= Michael Reno =

American composer, arranger, orchestrator and theatrical producer

Michael Reno (born October 27, 1952, in Brush, Colorado, U.S.) is an American composer, arranger, orchestrator, and theatrical producer who is a frequent collaborator of theatrical entrepreneur Peter Schneider.
Reno is a member of the Reno family for whom the city of Reno, Nevada, is named, and a descendant of Marcus Reno, who was noted for his role in the Battle of Little Bighorn.

Reno is the composer and lyricist of the My Songs Personalized Children's Music series, and the original producer of the musical theatre stage version of Sister Act (musical). He is the musical supervisor, arranger, and orchestrator of the most recent reconceived version of the Rodgers and Hart classic musical "Pal Joey" as well as the composer and lyricist of Between Judy and the Moon: Stonewall, a work for male chorus which commemorates the riots at New York's Stonewall Inn in June 1969.

As a director and musical director, Reno's work has been seen around the world, in venues ranging from Montreal's Place des Artes, Shanghai's Center Theater, and the Vienna Concert House, to New York's Madison Square Garden, L.A.'s Universal Amphitheater, the White House, and many major hotels in Las Vegas including Caesar's Palace, Mandalay Bay, and The Bellagio.

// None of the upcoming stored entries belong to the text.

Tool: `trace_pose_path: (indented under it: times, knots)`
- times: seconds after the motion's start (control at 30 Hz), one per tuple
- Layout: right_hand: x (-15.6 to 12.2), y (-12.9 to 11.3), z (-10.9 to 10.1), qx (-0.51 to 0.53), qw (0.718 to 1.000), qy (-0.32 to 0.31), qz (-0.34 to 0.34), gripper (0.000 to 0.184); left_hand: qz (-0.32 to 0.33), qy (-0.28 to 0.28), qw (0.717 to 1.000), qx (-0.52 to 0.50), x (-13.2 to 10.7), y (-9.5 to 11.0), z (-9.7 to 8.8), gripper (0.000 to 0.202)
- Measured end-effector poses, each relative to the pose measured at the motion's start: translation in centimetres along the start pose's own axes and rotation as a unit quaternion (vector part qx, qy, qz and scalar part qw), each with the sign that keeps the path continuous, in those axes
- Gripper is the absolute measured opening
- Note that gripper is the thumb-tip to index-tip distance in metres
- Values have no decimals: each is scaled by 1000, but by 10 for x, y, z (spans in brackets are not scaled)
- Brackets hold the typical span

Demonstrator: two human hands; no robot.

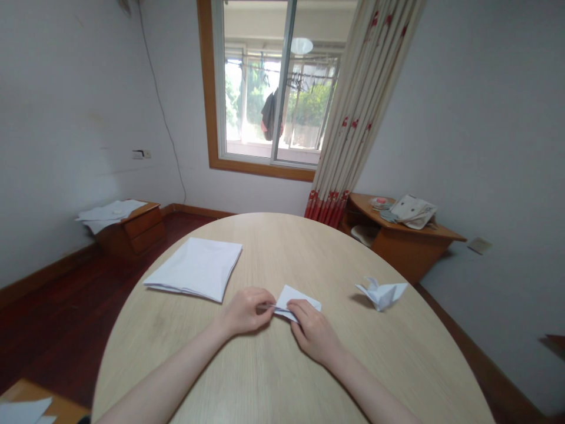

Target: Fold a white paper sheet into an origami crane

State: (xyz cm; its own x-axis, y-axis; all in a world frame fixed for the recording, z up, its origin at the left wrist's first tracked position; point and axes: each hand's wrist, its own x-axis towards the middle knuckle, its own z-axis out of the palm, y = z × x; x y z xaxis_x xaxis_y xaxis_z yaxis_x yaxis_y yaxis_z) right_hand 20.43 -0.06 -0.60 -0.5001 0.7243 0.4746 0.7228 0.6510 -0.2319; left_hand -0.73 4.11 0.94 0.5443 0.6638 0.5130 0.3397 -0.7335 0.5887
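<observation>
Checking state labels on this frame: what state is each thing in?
left hand: closed, pinching the small paper's left corner
right hand: closed on the small paper's near edge
small paper: partly folded, held low
paper stack: unfolded, lying flat
paper figure: folded up, untouched, off to the right
curtain: gathered to one side
cabinet drawers: shut

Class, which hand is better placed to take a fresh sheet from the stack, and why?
Probably the left hand: it lies nearer the stack, on its side; the right hand rests farther off, on the folded paper.
</observation>
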Motion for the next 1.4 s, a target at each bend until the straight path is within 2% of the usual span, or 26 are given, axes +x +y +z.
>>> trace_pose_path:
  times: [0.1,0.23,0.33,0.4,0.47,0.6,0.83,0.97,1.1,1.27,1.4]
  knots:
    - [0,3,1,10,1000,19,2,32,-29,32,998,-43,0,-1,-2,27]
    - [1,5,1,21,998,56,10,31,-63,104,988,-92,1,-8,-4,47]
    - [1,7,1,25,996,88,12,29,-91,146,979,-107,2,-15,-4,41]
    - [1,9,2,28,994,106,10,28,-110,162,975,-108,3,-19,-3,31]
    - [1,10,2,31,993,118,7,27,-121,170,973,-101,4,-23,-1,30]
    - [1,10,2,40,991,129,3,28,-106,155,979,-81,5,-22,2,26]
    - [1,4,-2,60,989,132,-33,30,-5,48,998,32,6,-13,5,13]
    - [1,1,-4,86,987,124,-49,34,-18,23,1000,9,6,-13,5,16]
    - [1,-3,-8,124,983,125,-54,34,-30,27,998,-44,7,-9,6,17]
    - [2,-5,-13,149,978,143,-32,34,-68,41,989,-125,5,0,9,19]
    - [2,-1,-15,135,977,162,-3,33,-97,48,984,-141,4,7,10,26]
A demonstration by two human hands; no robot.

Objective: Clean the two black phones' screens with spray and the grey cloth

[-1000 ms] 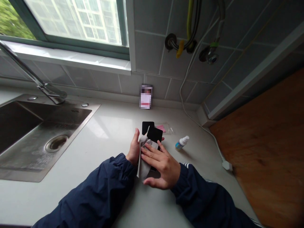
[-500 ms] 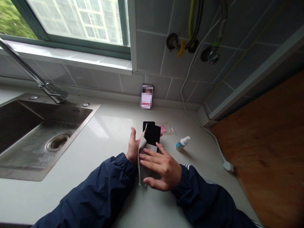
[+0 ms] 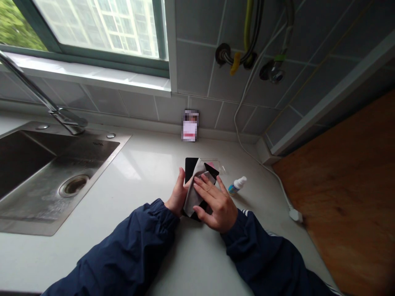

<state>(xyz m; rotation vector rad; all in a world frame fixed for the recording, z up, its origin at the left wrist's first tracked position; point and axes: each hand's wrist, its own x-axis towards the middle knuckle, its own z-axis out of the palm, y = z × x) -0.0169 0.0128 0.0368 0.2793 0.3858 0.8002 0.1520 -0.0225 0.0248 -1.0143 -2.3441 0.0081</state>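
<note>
A black smartphone [image 3: 191,169] lies between my hands on the countertop, its lower part hidden. A grey wiping cloth [image 3: 194,194] is spread over its face. My right hand [image 3: 214,201] presses the cloth down against the phone with spread fingers. My left hand [image 3: 178,195] grips the phone's left edge from the side, thumb upward. Close behind the phone is a clear plastic packet [image 3: 219,167] with something pink inside, mostly hidden. A small white-capped dropper bottle [image 3: 237,185] lies on its side to the right of my right hand.
The white countertop [image 3: 148,164] runs left to a steel sink [image 3: 70,164] with a drain, beneath a chrome faucet [image 3: 61,117]. A small pixelated box [image 3: 189,125] stands against the tiled wall. A white cable [image 3: 247,152] runs along the counter's right side beside a wooden surface [image 3: 345,197].
The cloth has moved up from hanging below my hands and now covers the phone's face. My right hand has shifted up onto it, and my hands sit closer together.
</note>
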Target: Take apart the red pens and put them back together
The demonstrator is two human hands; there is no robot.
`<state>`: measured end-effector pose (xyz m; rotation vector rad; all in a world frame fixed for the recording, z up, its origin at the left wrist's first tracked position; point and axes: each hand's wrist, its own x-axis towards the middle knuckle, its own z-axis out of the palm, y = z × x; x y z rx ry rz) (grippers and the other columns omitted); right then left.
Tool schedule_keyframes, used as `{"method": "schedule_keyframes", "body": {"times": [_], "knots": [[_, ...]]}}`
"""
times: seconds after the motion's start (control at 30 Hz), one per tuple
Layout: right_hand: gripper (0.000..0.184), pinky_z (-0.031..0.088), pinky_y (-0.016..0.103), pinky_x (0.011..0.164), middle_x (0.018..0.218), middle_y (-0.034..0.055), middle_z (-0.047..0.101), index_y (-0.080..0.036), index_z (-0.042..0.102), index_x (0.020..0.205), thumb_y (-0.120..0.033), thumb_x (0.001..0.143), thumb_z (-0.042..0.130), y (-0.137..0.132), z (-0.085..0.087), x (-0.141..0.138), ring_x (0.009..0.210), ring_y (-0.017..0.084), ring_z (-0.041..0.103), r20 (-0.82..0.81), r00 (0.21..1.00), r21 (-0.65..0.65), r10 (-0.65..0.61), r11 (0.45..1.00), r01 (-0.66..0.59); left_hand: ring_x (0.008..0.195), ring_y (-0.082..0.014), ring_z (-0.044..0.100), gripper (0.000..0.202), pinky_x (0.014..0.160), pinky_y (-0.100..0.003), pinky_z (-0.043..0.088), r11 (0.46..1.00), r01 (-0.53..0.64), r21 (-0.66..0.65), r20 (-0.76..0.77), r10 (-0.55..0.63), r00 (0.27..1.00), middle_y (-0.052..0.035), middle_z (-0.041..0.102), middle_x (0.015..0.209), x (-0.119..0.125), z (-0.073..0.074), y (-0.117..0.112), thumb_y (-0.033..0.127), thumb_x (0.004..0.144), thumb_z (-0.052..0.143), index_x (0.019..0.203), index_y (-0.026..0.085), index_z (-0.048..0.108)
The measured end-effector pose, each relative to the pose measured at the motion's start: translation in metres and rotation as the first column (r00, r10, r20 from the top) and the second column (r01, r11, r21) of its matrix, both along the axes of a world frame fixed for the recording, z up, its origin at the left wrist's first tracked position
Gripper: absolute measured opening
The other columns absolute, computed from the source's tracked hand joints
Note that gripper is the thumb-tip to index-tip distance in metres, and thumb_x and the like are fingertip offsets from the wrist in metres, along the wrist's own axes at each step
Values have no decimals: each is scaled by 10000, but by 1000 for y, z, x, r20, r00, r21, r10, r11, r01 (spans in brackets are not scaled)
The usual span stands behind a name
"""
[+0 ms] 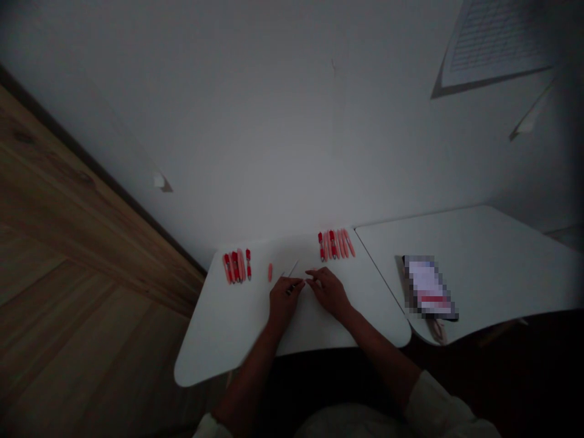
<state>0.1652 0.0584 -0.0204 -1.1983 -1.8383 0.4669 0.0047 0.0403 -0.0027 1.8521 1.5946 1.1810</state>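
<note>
My left hand (283, 299) rests on the white table (219, 340) with its fingers pinched on a thin white pen refill (292, 269) that sticks out up and to the right. My right hand (327, 289) lies beside it, fingers curled toward the left hand's fingertips; what it holds is too small to make out. A single red pen part (270, 272) lies just left of the left hand. A row of red pens (236, 266) sits at the back left of the table. Another row of red pens (336, 244) sits at the back right.
A second white table (479, 243) adjoins on the right, carrying a dark phone-like object (429, 287) with a blurred screen. A white wall stands behind. Wooden floor (68, 274) lies to the left.
</note>
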Motion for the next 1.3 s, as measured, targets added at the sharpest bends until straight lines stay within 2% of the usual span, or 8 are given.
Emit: {"method": "schedule_keyframes", "body": {"times": [0.13, 0.23, 0.4, 0.5, 0.6, 0.8, 1.0, 1.3], "knots": [[165, 461, 311, 808, 872, 44, 614, -247, 680, 949, -291, 873, 540, 1, 1, 1, 856, 176, 577, -54, 996, 19, 76, 997, -75, 749, -146, 594, 218, 725, -280, 492, 999, 38, 0, 17, -38, 999, -34, 649, 834, 1, 1, 1, 394, 810, 578, 860, 219, 696], [145, 462, 302, 789, 851, 43, 615, -231, 682, 902, -291, 867, 554, 2, 1, 1, 830, 173, 577, -101, 992, 17, 81, 997, -80, 749, -147, 596, 220, 729, -282, 487, 999, 35, 4, -12, -35, 999, -33, 651, 843, 0, 0, 1, 394, 812, 575, 877, 219, 691], [153, 468, 297, 750, 860, 50, 613, -199, 660, 883, -281, 871, 531, 5, -2, 4, 747, 156, 566, -163, 986, 20, -38, 999, 42, 746, -156, 597, 210, 742, -301, 481, 993, -115, 28, -49, 116, 992, -36, 645, 839, -2, -6, 3, 364, 815, 565, 889, 196, 667], [150, 463, 303, 756, 870, 59, 607, -196, 656, 870, -277, 867, 530, 4, -3, 3, 770, 166, 555, -97, 990, 55, -99, 993, 104, 731, -161, 592, 183, 730, -311, 482, 981, -191, 42, -76, 193, 978, -37, 631, 819, -2, -10, 5, 340, 812, 562, 871, 188, 646], [165, 436, 329, 801, 888, 79, 604, -197, 666, 886, -251, 875, 511, 0, -3, -1, 857, 197, 535, 66, 988, 130, -143, 983, 133, 732, -169, 584, 164, 726, -320, 476, 985, -166, 54, -141, 172, 975, -39, 621, 811, 0, -11, 7, 321, 821, 546, 864, 186, 629], [187, 400, 338, 765, 842, 85, 589, -185, 662, 852, -197, 881, 478, -7, 0, -7, 827, 209, 505, 310, 932, 209, -187, 970, 125, 794, -192, 580, 127, 771, -345, 472, 990, -128, 62, -233, 139, 962, -61, 611, 857, 5, -12, 7, 268, 818, 543, 867, 180, 621], [161, 394, 331, 751, 877, 93, 584, -176, 635, 789, -194, 863, 493, -6, 0, -7, 830, 208, 496, 384, 902, 216, -197, 969, 120, 813, -191, 582, 144, 786, -346, 477, 993, -97, 68, -234, 110, 966, -61, 604, 876, 6, -13, 4, 256, 815, 556, 920, 183, 622], [105, 397, 348, 778, 972, 104, 593, -186, 625, 884, -216, 835, 537, -7, -1, -6, 910, 228, 508, 374, 911, 178, -172, 978, 111, 822, -189, 588, 156, 797, -345, 479, 993, -102, 56, -223, 112, 968, -67, 609, 897, 6, -13, 4, 255, 814, 564, 934, 181, 630]]}}
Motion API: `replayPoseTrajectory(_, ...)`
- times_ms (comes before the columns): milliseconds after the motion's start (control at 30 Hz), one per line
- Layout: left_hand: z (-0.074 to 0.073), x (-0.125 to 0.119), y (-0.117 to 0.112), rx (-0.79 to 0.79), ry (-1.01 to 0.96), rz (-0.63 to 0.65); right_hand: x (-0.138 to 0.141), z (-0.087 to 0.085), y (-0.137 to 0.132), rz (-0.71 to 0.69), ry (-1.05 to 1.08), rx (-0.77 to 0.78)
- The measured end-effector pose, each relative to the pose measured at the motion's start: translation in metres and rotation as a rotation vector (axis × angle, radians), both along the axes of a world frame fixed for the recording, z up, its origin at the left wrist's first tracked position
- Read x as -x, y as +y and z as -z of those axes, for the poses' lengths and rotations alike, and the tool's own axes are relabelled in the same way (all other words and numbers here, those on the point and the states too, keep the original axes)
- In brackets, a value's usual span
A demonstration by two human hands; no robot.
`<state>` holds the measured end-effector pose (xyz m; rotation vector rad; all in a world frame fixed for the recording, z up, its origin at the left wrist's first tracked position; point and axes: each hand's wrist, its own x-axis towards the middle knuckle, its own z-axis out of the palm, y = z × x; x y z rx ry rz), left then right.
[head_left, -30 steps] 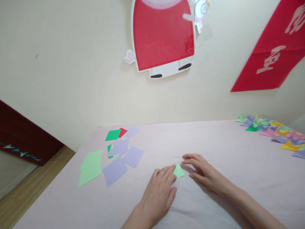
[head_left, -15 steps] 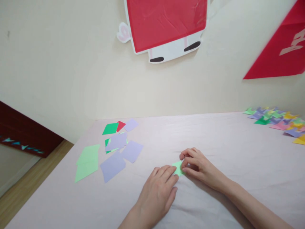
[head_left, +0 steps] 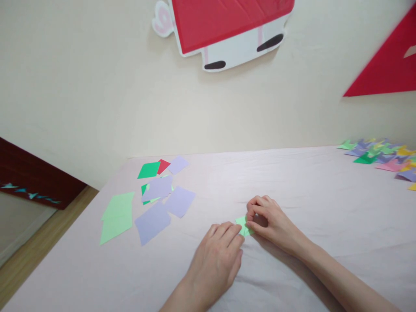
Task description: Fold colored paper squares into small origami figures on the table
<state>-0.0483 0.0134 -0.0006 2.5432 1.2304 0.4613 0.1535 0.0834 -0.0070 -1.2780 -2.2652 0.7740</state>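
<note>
Small light-green paper [head_left: 243, 223]: lower centre of frame. Left hand [head_left: 218, 256]: palm down, fingers extended, tips at its left side. Right hand [head_left: 269, 222]: thumb and forefinger curled at its right side; pinch cannot be confirmed.

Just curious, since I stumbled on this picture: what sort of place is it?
Probably a room in a home, used for paper crafts: a cartoon cutout on the wall, loose colored paper sheets on a cloth-covered surface, and folded paper pieces at far right.
</note>
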Motion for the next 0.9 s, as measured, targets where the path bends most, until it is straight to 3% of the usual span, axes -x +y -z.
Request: replayPoseTrajectory(900,-0.0035,-0.0059,0.0001,0.017,0.091,-0.010,0.0038,0.0038,-0.0037,0.034,-0.029,-0.052)
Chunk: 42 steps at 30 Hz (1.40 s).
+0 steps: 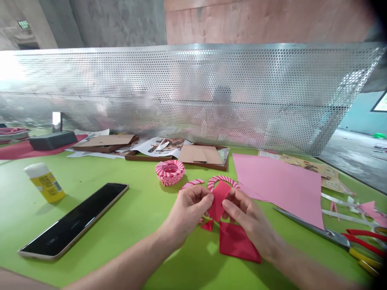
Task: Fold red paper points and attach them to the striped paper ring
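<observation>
- red folded paper piece [219, 200]: upright, held in the air above the green tabletop, centre of view, just in front of the striped ring
- left hand [187, 213]: narrow pinch, thumb and fingers closed on the paper's left edge
- right hand [248, 221]: narrow pinch on the right edge, fingertips [228, 206] pressed against the paper; hands nearly touching, paper between them
- red paper sheet [238, 243]: lies flat under the right hand, corner pointing toward the held piece
- small red scrap [207, 226]: on the table just below the left hand's fingers
- pink-and-white striped paper ring [222, 181]: partial arc, directly behind the held piece, partly hidden by it
- striped paper arc [192, 184]: just behind the left hand
- woven striped paper bowl [169, 172]: upright, further back, left of the ring
- pink paper sheet [281, 187]: flat, right of the hands
- scissors [314, 229]: closed, lying at right, red and yellow handles [363, 245] toward the table edge
- smartphone [72, 219]: face up at left, screen dark
- glue stick [45, 182]: on its side, far left
- brown-framed cardboard pieces [201, 155]: along the back, beside printed papers [161, 146]
- perforated metal screen [193, 92]: behind the table
</observation>
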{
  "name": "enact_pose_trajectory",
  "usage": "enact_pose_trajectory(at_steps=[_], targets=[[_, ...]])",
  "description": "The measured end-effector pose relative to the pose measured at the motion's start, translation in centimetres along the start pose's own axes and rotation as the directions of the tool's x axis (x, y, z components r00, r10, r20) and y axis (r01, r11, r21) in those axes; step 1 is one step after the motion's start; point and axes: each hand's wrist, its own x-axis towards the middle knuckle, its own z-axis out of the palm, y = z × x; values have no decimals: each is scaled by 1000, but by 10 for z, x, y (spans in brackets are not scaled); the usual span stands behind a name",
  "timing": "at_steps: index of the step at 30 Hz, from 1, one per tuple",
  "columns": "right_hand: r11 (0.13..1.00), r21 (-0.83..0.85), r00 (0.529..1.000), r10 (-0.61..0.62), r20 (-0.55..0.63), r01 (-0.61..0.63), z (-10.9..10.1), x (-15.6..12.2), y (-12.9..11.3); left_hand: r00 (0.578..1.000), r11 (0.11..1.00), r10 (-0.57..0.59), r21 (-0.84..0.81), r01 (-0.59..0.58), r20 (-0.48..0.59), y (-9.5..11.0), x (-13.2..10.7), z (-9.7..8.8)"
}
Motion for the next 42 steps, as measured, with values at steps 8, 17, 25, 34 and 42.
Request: enact_pose_trajectory(at_steps=[8, 17, 25, 34, 42], targets=[[959, -222, 984, -177, 5, 174, -9, 3, 4, 992, 986, 25, 158, -44, 122, -1, 0, 2], [865, -405, 951, -308, 36, 296, -12, 3, 1, 990, 997, -44, 72, 35, 136, 6, 0, -2], [705, -459, 838, -500, 219, 540, -22, 5, 1, 946, 966, -160, -151, 209, 282, 6, 6, -14], [489, -535, 720, -549, 425, 689, -34, 5, 1, 932, 938, -157, -247, 245, 326, 7, 7, -16], [744, -453, 871, -417, 259, 491, -29, 3, 1, 985, 999, -42, -14, 45, 167, 3, 6, -13]])
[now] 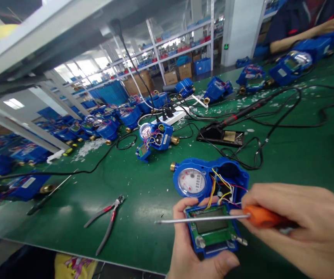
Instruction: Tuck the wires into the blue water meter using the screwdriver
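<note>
My left hand (190,248) cradles a blue lid with a green circuit board and grey display (211,232), joined by coloured wires to an open blue water meter (210,180) with a white dial on the green bench (143,193). My right hand (303,228) grips an orange-handled screwdriver (260,216), held level. Its thin metal shaft points left across the top edge of the board, past my left thumb.
Red-handled pliers (108,221) lie at the front left. Another opened meter (155,137) sits further back, beside a soldering iron on its black stand (222,133) and a white power strip (172,116). Several blue meters crowd the left. A co-worker's arm (300,35) is at the top right.
</note>
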Demonstrator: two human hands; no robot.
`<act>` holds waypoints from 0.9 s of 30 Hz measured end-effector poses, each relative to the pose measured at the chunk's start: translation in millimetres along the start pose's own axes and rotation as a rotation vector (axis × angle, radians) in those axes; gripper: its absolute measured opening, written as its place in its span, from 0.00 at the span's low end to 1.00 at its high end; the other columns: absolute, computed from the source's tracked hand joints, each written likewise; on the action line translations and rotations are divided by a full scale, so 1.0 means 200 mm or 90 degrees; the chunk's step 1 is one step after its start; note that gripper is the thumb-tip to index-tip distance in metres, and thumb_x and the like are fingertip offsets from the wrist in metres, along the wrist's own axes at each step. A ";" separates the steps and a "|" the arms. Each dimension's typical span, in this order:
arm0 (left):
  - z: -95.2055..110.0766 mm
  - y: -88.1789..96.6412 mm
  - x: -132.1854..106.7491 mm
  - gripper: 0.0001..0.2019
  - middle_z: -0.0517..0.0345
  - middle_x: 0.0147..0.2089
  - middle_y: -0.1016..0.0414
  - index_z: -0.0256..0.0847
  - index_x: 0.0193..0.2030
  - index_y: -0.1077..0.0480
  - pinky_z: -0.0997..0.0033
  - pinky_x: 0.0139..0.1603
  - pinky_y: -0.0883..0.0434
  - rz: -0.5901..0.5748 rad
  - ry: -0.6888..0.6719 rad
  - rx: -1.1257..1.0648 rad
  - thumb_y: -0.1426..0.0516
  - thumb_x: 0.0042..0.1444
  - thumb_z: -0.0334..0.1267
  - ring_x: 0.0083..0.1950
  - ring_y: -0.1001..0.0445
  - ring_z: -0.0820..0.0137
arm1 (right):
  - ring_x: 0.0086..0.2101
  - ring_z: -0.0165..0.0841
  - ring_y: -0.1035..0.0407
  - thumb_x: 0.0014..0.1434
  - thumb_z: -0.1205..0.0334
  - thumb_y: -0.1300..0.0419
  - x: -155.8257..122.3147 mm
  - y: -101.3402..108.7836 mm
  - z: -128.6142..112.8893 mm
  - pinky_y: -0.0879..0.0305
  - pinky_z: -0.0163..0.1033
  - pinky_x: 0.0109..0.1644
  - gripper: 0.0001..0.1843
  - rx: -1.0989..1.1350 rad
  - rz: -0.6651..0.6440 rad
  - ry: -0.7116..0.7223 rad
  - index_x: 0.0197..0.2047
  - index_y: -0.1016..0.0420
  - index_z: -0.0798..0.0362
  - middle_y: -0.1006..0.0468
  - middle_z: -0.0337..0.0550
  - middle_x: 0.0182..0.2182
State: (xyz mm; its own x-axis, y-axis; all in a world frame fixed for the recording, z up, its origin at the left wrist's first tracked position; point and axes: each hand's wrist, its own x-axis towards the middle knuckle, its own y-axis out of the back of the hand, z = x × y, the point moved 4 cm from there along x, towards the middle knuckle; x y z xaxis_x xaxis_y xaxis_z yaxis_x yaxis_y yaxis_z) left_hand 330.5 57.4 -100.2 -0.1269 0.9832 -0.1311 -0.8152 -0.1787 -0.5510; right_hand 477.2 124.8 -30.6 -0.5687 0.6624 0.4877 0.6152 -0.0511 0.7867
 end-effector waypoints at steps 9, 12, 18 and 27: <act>0.01 0.00 -0.01 0.36 0.58 0.47 0.23 0.45 0.50 0.43 0.65 0.54 0.32 0.015 -0.036 0.157 0.28 0.37 0.37 0.48 0.23 0.65 | 0.24 0.31 0.34 0.52 0.74 0.43 0.10 -0.15 -0.15 0.44 0.37 0.28 0.08 0.094 -0.033 0.100 0.30 0.31 0.51 0.28 0.33 0.25; 0.03 -0.02 -0.01 0.34 0.62 0.45 0.23 0.45 0.48 0.42 0.70 0.53 0.31 0.008 -0.053 0.176 0.28 0.37 0.33 0.47 0.24 0.68 | 0.24 0.31 0.34 0.52 0.76 0.43 0.12 -0.15 -0.18 0.45 0.37 0.27 0.09 0.076 -0.027 0.129 0.29 0.31 0.52 0.28 0.34 0.25; 0.04 -0.02 0.00 0.37 0.60 0.48 0.23 0.45 0.50 0.43 0.68 0.52 0.30 0.005 -0.033 0.217 0.29 0.35 0.30 0.48 0.23 0.64 | 0.25 0.33 0.36 0.52 0.79 0.45 0.14 -0.14 -0.25 0.45 0.39 0.28 0.08 -0.026 -0.036 0.314 0.31 0.30 0.58 0.28 0.39 0.27; 0.06 0.03 -0.01 0.38 0.45 0.58 0.31 0.40 0.58 0.45 0.47 0.64 0.43 0.034 0.002 0.302 0.32 0.41 0.40 0.61 0.35 0.49 | 0.26 0.32 0.39 0.59 0.71 0.42 0.27 -0.16 -0.18 0.53 0.38 0.27 0.05 -0.006 -0.239 0.250 0.36 0.34 0.54 0.30 0.37 0.30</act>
State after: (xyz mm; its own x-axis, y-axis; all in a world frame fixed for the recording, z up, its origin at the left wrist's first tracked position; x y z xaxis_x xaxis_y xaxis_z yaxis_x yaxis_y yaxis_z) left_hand 319.0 55.8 -93.0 -0.1741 0.9729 -0.1524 -0.9757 -0.1914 -0.1069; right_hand 407.9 135.4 -17.0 -0.9106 0.3070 0.2766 0.3274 0.1276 0.9362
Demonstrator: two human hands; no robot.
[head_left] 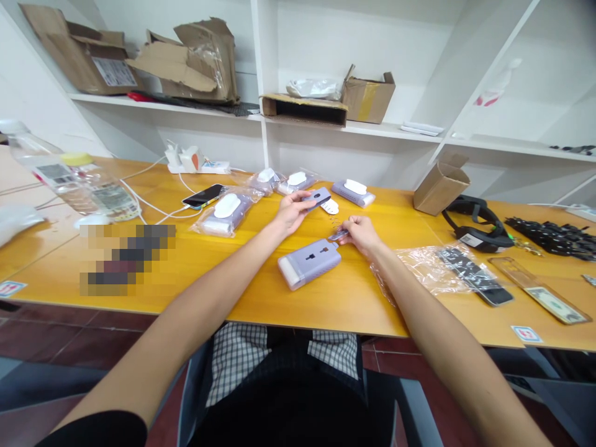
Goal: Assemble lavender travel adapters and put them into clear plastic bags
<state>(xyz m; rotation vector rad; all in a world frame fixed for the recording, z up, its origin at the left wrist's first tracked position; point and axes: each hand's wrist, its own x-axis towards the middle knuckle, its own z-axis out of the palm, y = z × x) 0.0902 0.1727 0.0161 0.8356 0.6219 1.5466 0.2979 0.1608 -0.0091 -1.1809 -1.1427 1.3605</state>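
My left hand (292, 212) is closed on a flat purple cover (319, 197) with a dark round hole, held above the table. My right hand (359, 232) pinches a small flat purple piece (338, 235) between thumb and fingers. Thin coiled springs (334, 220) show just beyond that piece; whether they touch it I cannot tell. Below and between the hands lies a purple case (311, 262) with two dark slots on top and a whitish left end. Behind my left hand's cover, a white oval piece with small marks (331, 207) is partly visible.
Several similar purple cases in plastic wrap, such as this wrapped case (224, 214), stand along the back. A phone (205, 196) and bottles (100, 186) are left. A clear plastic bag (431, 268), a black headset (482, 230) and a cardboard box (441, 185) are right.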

Reno began his professional career at the Barn Theatre in Augusta, Michigan, where in 1976 he premiered his musical Revelation. His other stage musicals include: Quarks - The First Minute, Three Down, Four Across: Love, Gypsies, and Tidal Wave. He was the Musical Director and arranger for the original San Francisco production of The Rocky Horror Show, and wrote the song that became an unofficial anthem for the city of San Francisco in the 1970s and 1980s: San Francisco Bye-Bye. He is also known for his work on the movies Twice Upon a Christmas and North 'Cross Jordan, as well as his contributions to the Miss America pageant, and many television projects for NBC. He also worked as conductor and arranger for band leader Lawrence Welk at the Welk theater in Escondido, California.

Reno was active for years in the Industrial musical industry, working for clients such as the Shaklee Corporation, Kawasaki Motorcycles, Supercuts, the Marriott Corporation, the Charles Schwab Corporation and many others. He co-founded and was Vice President of Command Performance Productions, and founded Music for Conventions.